As the house was going up, that’s when I first saw him. I couldn’t believe my eyes, at first. I saw him, in the bedroom window, behind two thick curtains of fire. I couldn’t believe my eyes, I thought I was dreaming it.
It was a bloke dressed up in one of them-whatchamacallit, the old Plague Doctor’s outfits. I swear, I wouldn’t make this sort of thing up. I couldn’t make this sort of thing up if I wanted to. He was just standing there and, I don’t know how I knew this, but I could tell that behind the mask, he was looking right at me. It was like something out of a bad dream. I cried out to my boys: Look, look! You see that? You see that? What the hell is that? They didn’t see it. They looked at me like I was going daft. I didn’t leave until the whole house had burnt itself to the ground. I wanted to make sure that that horrible, black figure behind the window was nothing but ashes. I went home, once the house was no more, and fell into a long, dark sleep.

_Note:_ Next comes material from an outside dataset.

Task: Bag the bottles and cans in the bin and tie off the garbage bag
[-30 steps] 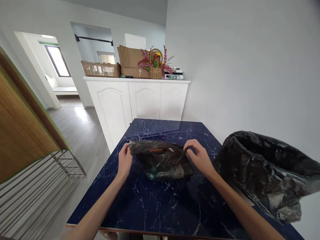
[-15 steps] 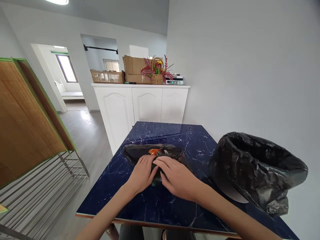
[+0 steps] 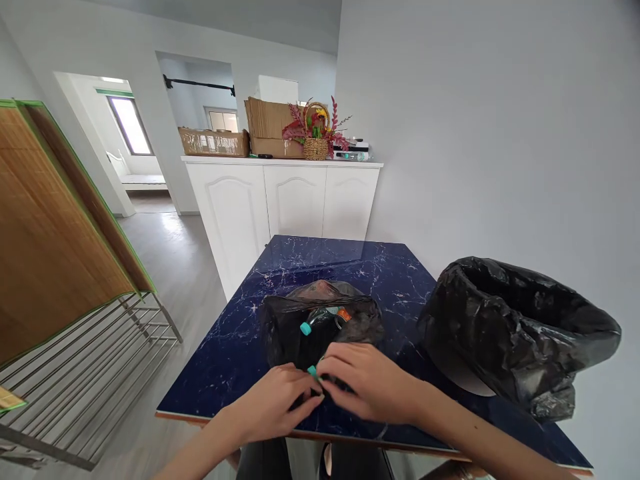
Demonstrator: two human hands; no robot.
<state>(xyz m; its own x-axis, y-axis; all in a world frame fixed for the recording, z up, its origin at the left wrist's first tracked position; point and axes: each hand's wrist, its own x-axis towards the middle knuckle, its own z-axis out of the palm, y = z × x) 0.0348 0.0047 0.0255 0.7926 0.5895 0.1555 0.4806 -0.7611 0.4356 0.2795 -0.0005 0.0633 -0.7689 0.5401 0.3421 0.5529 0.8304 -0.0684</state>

I started seeing him more, after that. At clean ups he was always there, in the corner of the room. Staring at me with those big, black, soulless eyes of his. His hooked face gleaming like a knife. Made me a bag of nerves on the job, I can tell you. The boys all noticed. How violent I became. Got to a point where they even had to pull me away from the patients, at some points. And, no matter how many houses I burnt down, no matter how many times I saw that dreadful, crow-headed demon disappear under mountains and mountains of fire, he would always pop back up again. It drove me mad; I tell you. It drove me completely mad. I started sneaking bottles again, off the black market. Anything to help me sleep. Anything to help dull the impression of that awful Doctor from my imagination.

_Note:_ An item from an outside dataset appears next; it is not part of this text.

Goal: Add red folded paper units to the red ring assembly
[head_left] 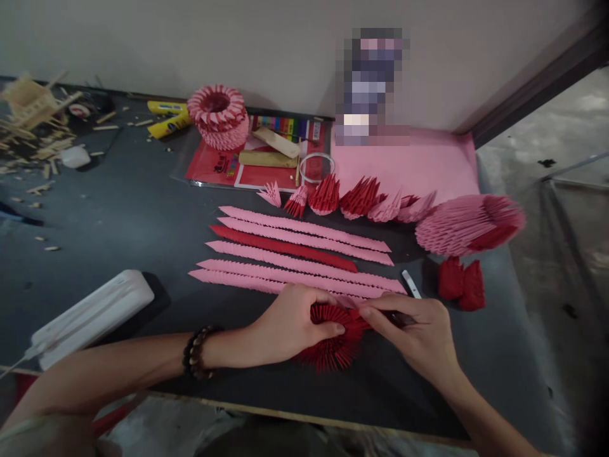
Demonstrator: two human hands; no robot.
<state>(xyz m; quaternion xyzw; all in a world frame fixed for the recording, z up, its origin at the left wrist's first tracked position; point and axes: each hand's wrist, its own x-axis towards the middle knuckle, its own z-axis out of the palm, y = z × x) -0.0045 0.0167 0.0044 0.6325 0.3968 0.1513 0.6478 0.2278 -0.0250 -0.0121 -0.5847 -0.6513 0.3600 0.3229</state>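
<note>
Both hands work one red paper fan (333,352), front-centre on the table (143,216), just below the pink strips (295,263). Left hand (290,324) pinches its top edge. Right hand (419,333), fingers narrow, nips its right end. Looks mid-assembly; slotting another piece needs a steady left grip.

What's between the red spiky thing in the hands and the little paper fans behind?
Between the red spiky piece and the fans, the head view shows several long pink strips and one red strip, side by side.
</note>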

After about a month of this, I started seeing him in my house. Hanging over my bed, beak bared. I saw him in my fridge, at one point, his horrible curved face, glinted at me like it wanted to peck out my insides. I saw it in the bath-in the bath! -of all places, its long block coat soaked in cold, cold water.
Course, I couldn’t go to the shrink with this information. Budget cuts, you see. Our department’s been sliced and diced with them. If they thought that my head was going a bit funny, they’d pack me off to the Funny Farms, wouldn’t they? Then I’d end up six feet under, before the day was out. They don’t like loose cannons in the department.

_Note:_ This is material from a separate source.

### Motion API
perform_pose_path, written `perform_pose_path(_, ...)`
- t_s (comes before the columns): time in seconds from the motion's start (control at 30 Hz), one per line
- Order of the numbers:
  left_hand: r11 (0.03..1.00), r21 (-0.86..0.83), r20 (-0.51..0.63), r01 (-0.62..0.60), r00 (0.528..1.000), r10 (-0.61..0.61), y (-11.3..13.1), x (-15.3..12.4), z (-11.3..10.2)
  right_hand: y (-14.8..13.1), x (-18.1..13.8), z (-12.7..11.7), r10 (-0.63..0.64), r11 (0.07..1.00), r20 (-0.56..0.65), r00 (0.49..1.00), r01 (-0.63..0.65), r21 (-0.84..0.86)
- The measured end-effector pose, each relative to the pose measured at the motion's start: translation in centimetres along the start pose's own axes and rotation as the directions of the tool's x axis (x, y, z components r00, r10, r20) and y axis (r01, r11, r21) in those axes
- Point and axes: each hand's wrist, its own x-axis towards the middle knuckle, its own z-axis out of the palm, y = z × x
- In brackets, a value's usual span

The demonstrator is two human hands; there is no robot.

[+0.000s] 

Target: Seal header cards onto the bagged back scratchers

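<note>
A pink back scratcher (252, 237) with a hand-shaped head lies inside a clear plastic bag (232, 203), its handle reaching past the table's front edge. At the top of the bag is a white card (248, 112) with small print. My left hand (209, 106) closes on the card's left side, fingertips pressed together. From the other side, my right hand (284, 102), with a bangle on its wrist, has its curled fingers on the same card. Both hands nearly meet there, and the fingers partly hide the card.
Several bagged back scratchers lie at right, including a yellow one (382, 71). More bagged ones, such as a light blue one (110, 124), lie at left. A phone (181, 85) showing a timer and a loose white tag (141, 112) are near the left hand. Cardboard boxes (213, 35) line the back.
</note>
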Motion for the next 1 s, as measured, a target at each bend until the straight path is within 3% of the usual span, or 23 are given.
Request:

It got to the point where, every time I blinked, I’d see that Doctor, hanging inside my eyelids, beak bared, eyes bulging, full of murderous intent. I couldn’t sleep. I couldn’t work. What could I do but die? So, that’s exactly what I decided to do. I went over my place, once, twice, three time with the spray and pulled out my Dad’s old cigarette lighter. I’d kept it from the good old days, before I had to clean up him and Mum. Rules, you see. They’re there for a reason, aren’t they? That’s why I had to do it. Otherwise, well, the whole house of cards falls down, doesn’t it? Up in a thick cloud of smoke and fire. Had to do it. Didn’t enjoy it, but I had to do my job.
He was watching me from the doorway, that crow bastard. He was grinning behind the mask, I could tell, as I dropped the naked flame onto the soaking wet floor. I raised my middle finger to that spectral monster, the flames burst out from under my feet and swallowed up the whole house. I smiled.
Until I realised that, he was still there, inside the fire. And the fire was all around me and within me. And, though it burned my skin and scorched my bones to blackened pulps, I was given no escape. And I’m still there, to this day. Burning, watched, as always, by that damned Plague Doctor.